• [Directions]:
Only one stretch of the data is wanted: the line containing "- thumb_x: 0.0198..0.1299", the line containing "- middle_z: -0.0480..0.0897", and every line between them, copied exactly.

Segment Open

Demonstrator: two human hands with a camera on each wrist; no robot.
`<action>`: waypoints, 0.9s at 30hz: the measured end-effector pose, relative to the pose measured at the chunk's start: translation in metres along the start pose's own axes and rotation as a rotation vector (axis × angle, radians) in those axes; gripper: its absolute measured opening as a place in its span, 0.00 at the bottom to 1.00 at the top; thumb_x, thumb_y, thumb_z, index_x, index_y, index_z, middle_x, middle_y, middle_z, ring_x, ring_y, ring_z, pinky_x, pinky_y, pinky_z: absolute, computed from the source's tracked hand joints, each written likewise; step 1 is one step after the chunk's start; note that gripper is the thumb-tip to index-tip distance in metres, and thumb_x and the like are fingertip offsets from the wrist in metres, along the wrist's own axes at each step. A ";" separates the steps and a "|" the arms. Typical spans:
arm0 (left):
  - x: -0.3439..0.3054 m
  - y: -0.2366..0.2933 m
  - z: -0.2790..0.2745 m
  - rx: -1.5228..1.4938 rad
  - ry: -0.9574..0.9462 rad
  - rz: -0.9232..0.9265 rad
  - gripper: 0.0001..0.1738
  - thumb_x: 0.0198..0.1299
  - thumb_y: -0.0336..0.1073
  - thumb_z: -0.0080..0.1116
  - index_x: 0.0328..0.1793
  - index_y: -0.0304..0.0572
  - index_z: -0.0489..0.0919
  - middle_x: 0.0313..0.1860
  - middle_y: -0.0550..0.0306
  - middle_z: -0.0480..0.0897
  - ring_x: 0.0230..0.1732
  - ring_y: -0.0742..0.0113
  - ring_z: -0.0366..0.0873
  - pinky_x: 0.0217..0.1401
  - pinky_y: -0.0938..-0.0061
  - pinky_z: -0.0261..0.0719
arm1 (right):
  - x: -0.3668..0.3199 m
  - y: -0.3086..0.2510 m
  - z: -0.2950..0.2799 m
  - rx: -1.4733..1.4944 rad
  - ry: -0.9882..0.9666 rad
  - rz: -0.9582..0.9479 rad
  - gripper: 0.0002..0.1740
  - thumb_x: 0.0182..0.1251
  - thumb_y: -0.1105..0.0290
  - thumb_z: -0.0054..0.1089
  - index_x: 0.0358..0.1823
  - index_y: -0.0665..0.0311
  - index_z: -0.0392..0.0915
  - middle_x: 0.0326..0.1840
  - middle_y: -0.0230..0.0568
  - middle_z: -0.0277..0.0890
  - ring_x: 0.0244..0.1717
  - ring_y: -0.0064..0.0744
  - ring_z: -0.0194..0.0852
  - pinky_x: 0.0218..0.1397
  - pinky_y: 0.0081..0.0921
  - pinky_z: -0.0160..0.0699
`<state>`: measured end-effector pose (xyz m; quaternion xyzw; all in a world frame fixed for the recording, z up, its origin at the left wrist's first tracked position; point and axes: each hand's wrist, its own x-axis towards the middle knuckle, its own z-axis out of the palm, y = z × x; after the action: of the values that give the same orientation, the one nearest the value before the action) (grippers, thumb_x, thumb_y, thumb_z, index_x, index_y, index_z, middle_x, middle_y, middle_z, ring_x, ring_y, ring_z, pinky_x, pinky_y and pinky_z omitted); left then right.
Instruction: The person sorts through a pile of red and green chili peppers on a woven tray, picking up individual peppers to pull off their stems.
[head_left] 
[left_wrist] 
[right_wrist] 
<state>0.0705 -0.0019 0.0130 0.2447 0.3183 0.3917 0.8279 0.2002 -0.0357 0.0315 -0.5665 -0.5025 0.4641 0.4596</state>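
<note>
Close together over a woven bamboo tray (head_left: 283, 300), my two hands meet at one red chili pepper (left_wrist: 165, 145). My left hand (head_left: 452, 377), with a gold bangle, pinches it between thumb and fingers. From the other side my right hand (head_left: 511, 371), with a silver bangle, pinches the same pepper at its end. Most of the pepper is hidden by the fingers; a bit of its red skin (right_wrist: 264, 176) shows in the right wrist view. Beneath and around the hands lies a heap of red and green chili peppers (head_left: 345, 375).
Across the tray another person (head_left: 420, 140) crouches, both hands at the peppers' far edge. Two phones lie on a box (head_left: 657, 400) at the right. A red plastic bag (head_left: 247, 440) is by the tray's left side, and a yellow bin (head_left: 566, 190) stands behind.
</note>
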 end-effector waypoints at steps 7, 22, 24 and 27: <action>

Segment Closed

• [Task output]:
  - thumb_x: 0.0198..0.1299
  - thumb_y: -0.0336..0.1073
  - thumb_z: -0.0080..0.1116
  - index_x: 0.0328..0.1793
  - index_y: -0.0304..0.0572
  - index_z: -0.0489..0.0919
  - middle_x: 0.0313..0.1860
  - middle_y: -0.0550..0.0306
  - middle_z: -0.0480..0.0897

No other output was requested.